Once you find the line with "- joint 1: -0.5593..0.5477" in the entries below, return exactly every line from it through the line with "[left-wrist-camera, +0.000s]".

----- Task data -----

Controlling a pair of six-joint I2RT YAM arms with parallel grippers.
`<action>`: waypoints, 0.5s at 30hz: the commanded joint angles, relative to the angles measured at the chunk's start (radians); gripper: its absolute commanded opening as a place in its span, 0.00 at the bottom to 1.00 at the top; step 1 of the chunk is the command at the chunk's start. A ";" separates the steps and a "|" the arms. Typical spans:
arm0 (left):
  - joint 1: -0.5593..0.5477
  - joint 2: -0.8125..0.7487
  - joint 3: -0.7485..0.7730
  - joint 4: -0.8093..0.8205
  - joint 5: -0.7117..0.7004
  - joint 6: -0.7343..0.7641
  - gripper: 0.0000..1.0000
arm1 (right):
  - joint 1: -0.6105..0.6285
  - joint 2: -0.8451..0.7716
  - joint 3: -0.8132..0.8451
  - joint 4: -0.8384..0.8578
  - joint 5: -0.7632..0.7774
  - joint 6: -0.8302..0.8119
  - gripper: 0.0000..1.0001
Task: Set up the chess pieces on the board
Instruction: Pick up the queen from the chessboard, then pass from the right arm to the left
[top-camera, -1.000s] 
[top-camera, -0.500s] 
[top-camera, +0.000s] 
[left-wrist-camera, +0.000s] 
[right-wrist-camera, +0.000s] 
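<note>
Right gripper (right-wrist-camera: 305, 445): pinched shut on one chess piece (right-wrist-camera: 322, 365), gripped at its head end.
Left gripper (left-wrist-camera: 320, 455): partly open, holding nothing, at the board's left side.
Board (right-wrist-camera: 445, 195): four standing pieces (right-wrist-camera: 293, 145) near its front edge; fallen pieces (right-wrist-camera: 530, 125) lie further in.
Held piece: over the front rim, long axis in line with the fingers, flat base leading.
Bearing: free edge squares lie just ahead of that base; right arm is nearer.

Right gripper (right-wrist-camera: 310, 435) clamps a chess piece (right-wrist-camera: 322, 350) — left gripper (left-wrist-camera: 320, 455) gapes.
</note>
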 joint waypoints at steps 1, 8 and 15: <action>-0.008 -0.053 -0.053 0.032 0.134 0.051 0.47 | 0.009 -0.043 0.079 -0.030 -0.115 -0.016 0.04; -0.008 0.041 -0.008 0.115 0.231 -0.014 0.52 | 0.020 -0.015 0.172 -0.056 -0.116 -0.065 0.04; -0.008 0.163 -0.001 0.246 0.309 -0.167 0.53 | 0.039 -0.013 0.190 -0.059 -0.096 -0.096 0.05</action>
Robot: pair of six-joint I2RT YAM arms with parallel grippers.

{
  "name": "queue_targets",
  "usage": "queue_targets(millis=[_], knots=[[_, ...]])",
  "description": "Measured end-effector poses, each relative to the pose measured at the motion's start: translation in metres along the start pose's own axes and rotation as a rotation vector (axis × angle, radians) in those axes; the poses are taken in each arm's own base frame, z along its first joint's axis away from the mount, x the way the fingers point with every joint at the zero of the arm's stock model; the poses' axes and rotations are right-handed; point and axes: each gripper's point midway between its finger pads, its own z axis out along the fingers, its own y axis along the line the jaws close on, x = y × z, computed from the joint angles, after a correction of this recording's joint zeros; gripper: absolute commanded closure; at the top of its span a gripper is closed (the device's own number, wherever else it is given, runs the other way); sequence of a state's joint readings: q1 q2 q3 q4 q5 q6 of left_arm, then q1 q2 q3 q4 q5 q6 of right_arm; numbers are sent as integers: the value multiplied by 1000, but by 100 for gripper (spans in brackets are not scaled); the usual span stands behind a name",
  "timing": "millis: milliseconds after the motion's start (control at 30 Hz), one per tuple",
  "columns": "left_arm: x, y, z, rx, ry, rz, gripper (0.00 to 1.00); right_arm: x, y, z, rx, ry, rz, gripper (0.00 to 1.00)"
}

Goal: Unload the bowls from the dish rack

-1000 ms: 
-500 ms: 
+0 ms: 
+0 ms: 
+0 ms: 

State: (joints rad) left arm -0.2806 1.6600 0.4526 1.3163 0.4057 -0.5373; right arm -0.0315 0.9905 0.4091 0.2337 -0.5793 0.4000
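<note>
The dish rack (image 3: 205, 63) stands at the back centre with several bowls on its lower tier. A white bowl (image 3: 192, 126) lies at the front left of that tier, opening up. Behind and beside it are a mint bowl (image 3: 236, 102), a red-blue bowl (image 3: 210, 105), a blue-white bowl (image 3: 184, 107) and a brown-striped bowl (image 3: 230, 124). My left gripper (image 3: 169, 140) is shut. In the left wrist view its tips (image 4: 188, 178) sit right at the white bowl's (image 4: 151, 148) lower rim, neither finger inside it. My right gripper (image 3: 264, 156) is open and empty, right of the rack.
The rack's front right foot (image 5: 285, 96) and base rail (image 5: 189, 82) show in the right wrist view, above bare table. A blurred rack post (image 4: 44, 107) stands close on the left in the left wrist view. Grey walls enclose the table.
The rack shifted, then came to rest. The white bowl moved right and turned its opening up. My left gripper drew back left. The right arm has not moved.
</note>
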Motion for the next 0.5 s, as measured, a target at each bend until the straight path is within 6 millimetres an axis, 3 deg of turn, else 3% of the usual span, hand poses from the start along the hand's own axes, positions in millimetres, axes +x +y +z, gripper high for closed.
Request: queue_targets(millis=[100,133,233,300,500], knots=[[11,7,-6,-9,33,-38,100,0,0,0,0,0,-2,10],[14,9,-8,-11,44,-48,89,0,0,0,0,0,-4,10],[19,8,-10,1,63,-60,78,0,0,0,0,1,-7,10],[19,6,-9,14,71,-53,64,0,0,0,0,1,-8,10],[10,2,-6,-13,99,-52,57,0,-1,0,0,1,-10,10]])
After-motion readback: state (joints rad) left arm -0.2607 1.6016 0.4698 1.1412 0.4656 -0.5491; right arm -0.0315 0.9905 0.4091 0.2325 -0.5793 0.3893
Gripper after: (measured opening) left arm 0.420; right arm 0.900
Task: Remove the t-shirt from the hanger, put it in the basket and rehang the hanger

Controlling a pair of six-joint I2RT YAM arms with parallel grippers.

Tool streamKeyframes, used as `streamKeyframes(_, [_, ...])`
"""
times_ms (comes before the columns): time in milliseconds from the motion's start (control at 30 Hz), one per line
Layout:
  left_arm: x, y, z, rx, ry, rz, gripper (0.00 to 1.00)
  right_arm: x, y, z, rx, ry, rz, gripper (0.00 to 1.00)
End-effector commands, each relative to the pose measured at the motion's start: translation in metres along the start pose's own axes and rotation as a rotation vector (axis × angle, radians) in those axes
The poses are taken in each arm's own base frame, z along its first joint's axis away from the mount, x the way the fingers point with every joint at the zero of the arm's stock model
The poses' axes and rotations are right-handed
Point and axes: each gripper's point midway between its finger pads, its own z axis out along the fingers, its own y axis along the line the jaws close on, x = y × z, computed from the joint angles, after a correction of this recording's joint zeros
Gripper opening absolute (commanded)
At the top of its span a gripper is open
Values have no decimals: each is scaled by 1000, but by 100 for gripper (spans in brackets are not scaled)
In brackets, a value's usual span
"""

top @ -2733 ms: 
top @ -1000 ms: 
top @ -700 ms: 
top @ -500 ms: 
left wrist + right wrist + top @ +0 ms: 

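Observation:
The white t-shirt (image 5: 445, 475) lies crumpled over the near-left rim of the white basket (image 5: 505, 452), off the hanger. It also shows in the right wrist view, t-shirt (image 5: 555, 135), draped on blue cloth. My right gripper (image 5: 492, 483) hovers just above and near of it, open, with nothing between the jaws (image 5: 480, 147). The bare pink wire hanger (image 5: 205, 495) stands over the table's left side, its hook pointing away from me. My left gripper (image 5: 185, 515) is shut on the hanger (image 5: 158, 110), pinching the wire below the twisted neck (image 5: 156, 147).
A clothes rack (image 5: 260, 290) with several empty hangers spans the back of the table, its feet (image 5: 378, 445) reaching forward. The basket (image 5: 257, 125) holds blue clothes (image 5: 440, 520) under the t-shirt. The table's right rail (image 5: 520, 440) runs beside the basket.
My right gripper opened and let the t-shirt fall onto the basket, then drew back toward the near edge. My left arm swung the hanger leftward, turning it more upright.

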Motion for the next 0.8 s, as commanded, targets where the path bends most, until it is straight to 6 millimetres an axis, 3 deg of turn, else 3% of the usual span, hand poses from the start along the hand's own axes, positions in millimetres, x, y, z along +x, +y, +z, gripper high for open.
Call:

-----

### Output below
  - joint 1: -0.5593..0.5477
  - joint 2: -0.8125..0.7487
  - joint 3: -0.7485..0.7730
  - joint 4: -0.8093..0.8205
  - joint 5: -0.7117..0.7004
  - joint 6: -0.7343..0.7641
  - gripper: 0.0000..1.0000
arm1 (right):
  - joint 1: -0.6105..0.6285
  - joint 2: -0.8451..0.7716
  - joint 3: -0.8132..0.8451
  - joint 4: -0.8384..0.8578
  - joint 5: -0.7632..0.7774
  - joint 6: -0.8302..0.8119
  - gripper: 0.0000..1.0001
Task: Set up the chess pieces on the board
Instruction: Pick up the queen from the chessboard, then pass from the right arm to the left
[top-camera, -1.000s] 
[top-camera, -0.500s] 
[top-camera, +0.000s] 
[left-wrist-camera, +0.000s] 

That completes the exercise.